Leave it to the professionals like David Zucker, the genius behind “Airplane!” to get it right, but god he hardly prefects it. A lot of the jokes are hit and miss and when they’re miss, boy do they miss. Many of the gags go on for wa-a-ay too long without ending gracefully or suddenly, instead it drags on, just like the funeral gag which was not only annoying but looked like it really stretched for the comedy to get audiences laughing, ugh, and I think I saw that scene better done in “Baseketball” which wasn’t funnier, but done much better. Then there are the gags which are so obvious, including the opening (Pamela Anderson spoofing her sex tape, how original!), and the unfunny Michael Jackson gag where he and Sheen fight for no particular reason but to make audiences see what its like to beat a dead horse.

But worst of all, unfortunately, this suffers from what all other spoofs suffer from: it eventually runs its course and runs out of material and halfway through plummets into a barrage of really unfunny jokes (what the hell was up with those crappy looking aliens?). The second half of the film, as I guessed, was really lame, and really unfunny as we see what the aliens are all about and learn what it’s like when screenwriters run out of jokes. This time around, crop circles begin appearing in cornfields around the country, and Cindy returns yet again to face them off in her usual bubble headed fashion while trying to discover the origin of a tape that kills people in seven days… seven regular days… not business days and holidays… seven regular days starting the moment you receive the call.

Anyway, Cindy is pulling double duty this time around now working as a news reporter, and Anna Faris is back on board with her usual laugh out loud delivery and ineptitude while witnessing the carnage along with her creepy accident prone nephew.
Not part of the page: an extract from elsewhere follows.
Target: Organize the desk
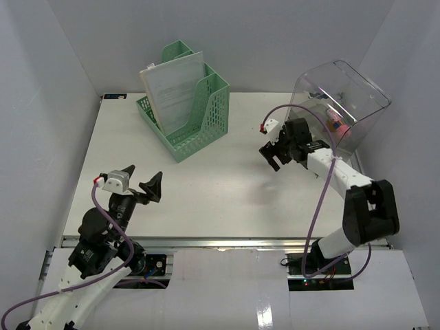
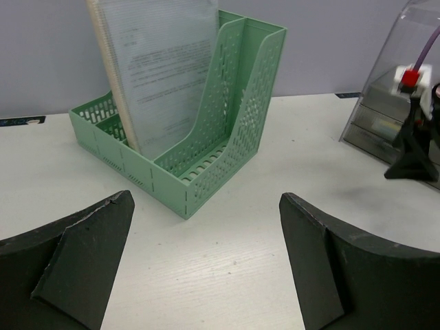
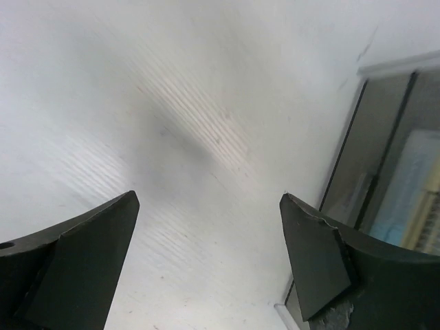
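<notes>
White walls all round, and the desk (image 1: 206,185) fills pretty much the whole floor of the box, with its metal rail (image 1: 220,242) running along the near edge right above your arm bases.

Starting on the left: your left gripper (image 1: 143,177) hangs over the near-left part of the desk, jaws spread wide with nothing between them, just bare tabletop in the wrist view. It's pointed toward the green rack (image 1: 199,117), which sits at the back, left of centre, turned at an angle. A sheaf of papers (image 1: 175,86) stands upright in the rack's left slot.

Over on the right, your right gripper (image 1: 278,148) is low over the desk, jaws also wide apart and holding nothing. It's just beside the clear bin (image 1: 344,89) at the back right. Something pink (image 1: 337,127) shows inside the bin, can't make out what it is.
</notes>
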Controlling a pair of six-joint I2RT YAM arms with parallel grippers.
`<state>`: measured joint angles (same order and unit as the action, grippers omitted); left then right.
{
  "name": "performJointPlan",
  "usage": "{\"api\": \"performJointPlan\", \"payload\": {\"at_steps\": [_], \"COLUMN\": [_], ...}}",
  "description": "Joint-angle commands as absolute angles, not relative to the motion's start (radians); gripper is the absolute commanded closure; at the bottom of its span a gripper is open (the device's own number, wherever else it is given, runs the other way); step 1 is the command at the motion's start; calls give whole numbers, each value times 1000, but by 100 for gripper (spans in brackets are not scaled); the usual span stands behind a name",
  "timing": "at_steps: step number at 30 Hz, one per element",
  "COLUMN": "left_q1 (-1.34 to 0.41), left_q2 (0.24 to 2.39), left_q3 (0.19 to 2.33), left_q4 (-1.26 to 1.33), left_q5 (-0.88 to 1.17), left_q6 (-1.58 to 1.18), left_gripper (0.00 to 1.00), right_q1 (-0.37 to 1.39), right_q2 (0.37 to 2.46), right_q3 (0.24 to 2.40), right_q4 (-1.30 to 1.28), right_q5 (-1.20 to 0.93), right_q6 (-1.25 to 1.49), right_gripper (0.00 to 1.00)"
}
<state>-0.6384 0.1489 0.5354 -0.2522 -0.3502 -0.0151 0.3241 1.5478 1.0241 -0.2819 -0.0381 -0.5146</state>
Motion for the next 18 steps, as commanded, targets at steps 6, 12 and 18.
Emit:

She continues with her usual bubble headed husky lisp and clueless expression audiences love, and Faris is in rare form here. Faris has a knack for comedy despite her dramatic aspirations and she’s the only character from the films that have been so fun to watch… well, there’s also Regina Hall, who returns as the hilarious Brenda who now works as a teacher–Ms. Brenda, and Hall is hilarious as always with her crude screaming and light high pitched whisper. Brenda and Cindy attempt to decode the mystery and Faris is just so much fun to watch, I couldn’t help but laugh at even the lamest jokes–even her obligatory ESP/ESPN joke.

There’s an instant jump from the opener as Charlie Sheen takes center stage in yet another spoof (his previous being the mediocre “Hot Shots”) and he’s another very welcome addition spoofing Mel Gibson’s character in “Signs”, and the writers go to town on the film, my favorite being the laugh out loud spoof of the whipping camera movements Shyamalan perfected. Watching Sheen get dizzy as the camera looked around was hilarious to watch, and Sheen delivers, once again, his deadpan expressions and one-liners that just made me belt out in laughter reacting to his daughter screaming which coincidentally stopped every time he acknowledges it, and his very slow attempt to understand that his wife is dying. And, of course, to help Sheen there’s the always funny Simon Rex. Rex is just great here, and he’s the best thing about this film.

His non-stop inept reactions to people, his attempt to act like a gangsta and, my favorite, Rex’ announcement of an unfortunate death to his niece Sue (“People are dying all around you!!”) which was just laugh out loud, drop to the floor funny. Rex is the best thing here as is the cast with the non-stop funny pop culture references and we have veteran Leslie Nielsen being as funny as always and there are cameos from a bunch of comedians including George Carlin to Darrell Hammond to D.L. Hughley. It won’t change the way movies are made with its hit and miss gags, but it’s better than the second film and the additions of new actors to the cast, new gags, and a new better director make this a lot of fun to watch in the long run.